Clinical Care Guidelines for Acute Postoperative Pain Management
Multimodal analgesia with scheduled non-opioid analgesics as the foundation—reserving opioids strictly for breakthrough pain—is the evidence-based standard for acute postoperative pain management in adults. 1
Core Pharmacologic Foundation
Scheduled Non-Opioid Analgesics (First-Line)

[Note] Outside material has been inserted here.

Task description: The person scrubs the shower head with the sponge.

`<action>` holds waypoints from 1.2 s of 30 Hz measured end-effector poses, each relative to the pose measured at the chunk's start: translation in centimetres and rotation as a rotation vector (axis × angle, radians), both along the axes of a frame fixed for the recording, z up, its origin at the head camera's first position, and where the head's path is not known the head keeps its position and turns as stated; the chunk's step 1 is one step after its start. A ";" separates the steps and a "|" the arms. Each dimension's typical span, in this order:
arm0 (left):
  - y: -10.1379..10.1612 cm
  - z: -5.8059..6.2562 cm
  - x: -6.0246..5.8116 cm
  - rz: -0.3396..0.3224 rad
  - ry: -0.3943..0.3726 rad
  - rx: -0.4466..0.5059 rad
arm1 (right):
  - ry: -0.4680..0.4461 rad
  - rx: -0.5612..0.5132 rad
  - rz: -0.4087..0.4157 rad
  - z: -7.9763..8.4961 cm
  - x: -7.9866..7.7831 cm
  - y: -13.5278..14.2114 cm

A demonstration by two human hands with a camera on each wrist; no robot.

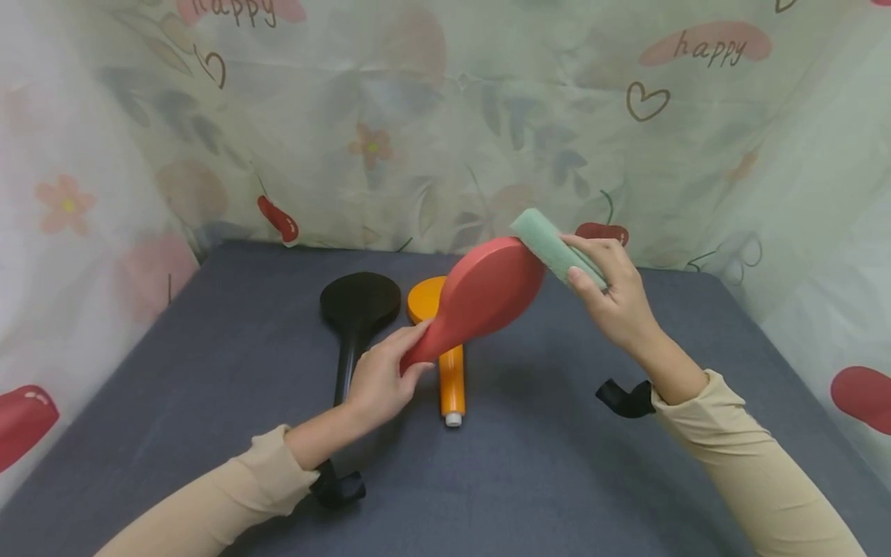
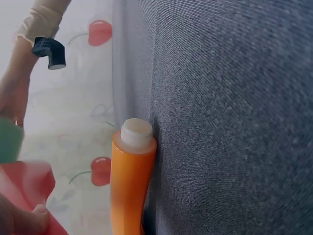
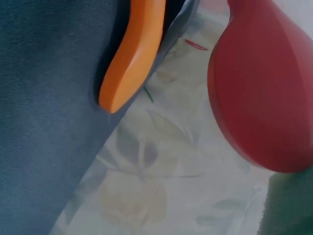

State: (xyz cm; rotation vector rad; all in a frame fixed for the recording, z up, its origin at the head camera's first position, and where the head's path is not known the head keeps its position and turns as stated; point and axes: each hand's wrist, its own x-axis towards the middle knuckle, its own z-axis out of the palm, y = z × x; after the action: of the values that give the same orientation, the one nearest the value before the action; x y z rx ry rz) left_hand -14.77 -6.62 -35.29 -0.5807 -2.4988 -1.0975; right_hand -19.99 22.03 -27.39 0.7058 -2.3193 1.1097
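My left hand (image 1: 386,375) grips a red hand shower head (image 1: 490,290) by its handle, the round head raised up and to the right above the table. My right hand (image 1: 616,290) pinches a pale green folded cloth (image 1: 557,244) between thumb and fingers. The cloth lies against the upper right rim of the red head; the right wrist view shows its edge at the tip of the red shower head (image 3: 266,93). In the left wrist view the left thumb (image 2: 36,220) lies along the red handle.
An orange shower head (image 1: 452,383) with a white end lies on the dark grey table (image 1: 529,480), partly behind the red one. Left of it lies a black shower head (image 1: 360,305), its handle partly hidden by my left hand. A patterned curtain (image 1: 445,139) encloses the table's back and sides.
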 end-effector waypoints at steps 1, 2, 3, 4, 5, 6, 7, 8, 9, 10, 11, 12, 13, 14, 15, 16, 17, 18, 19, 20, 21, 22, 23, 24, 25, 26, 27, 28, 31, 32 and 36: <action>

Acetaminophen 1 g IV or PO every 6 hours should be initiated pre-operatively or intra-operatively and continued postoperatively as the cornerstone of multimodal therapy. 1, 2, 3, 4 This reduces opioid consumption by approximately 22 mg morphine-equivalent dose and provides superior analgesia compared to single-agent regimens. 4
NSAIDs should be added to acetaminophen when not contraindicated to provide synergistic analgesia and further reduce opioid requirements. 1, 2, 3 Ibuprofen 600-800 mg every 6 hours or naproxen 250-500 mg every 12 hours are appropriate first-line choices. 2 Celecoxib 200 mg twice daily may be preferred in patients with bleeding risk. 2
Prior to NSAID prescription, evaluate cardiovascular risk, renal function (creatinine clearance), hepatic function, bleeding risk, and history of gastrointestinal ulceration. 4 In patients with renal impairment or active bleeding risk, avoid NSAIDs and rely on acetaminophen plus regional techniques. 1
Adjunctive Non-Opioid Medications
Gabapentinoids (gabapentin 300-600 mg every 8 hours or pregabalin 75-150 mg every 12 hours) may be considered for neuropathic pain components or high-risk patients, but routine use is controversial. 2, 4 Recent evidence suggests gabapentinoids can cause sedation, visual blurring, dizziness, and orthostatic intolerance that impede early mobilization, particularly in older patients. 1, 4 They should be avoided in elderly patients undergoing major surgery. 1
Low-dose ketamine (0.15-0.3 mg/kg bolus or 0.125-0.25 mg/kg/h infusion) provides NMDA-receptor antagonism and opioid-sparing effects for patients with high expected pain or chronic opioid use. 2, 3 The infusion should be stopped 30 minutes before surgery ends. 3
Dexamethasone 8-10 mg IV as a single intraoperative dose provides analgesic and anti-emetic effects. 3
Regional Analgesia Techniques
Surgical wound infiltration with long-acting local anesthetic (ropivacaine or bupivacaine) performed before wound closure significantly reduces pain scores at 6,12,24, and 48 hours postoperatively. 4
Peripheral nerve blocks should be incorporated whenever feasible to provide site-specific analgesia. 1, 2 Examples include femoral blocks for lower extremity procedures and fascia iliaca blocks for hip/femur trauma. 2
Neuraxial analgesia (epidural) is recommended for extensive open abdominal procedures but is not indicated for minimally invasive surgery. 1, 2 Epidural placement may not be appropriate in coagulopathic patients or those with suspected bacteremia. 1
Opioid Management Strategy
Inpatient Opioid Use
Opioids must be reserved exclusively as rescue medication for breakthrough pain, not scheduled. 1, 2, 4 This represents a fundamental shift from traditional pain management approaches.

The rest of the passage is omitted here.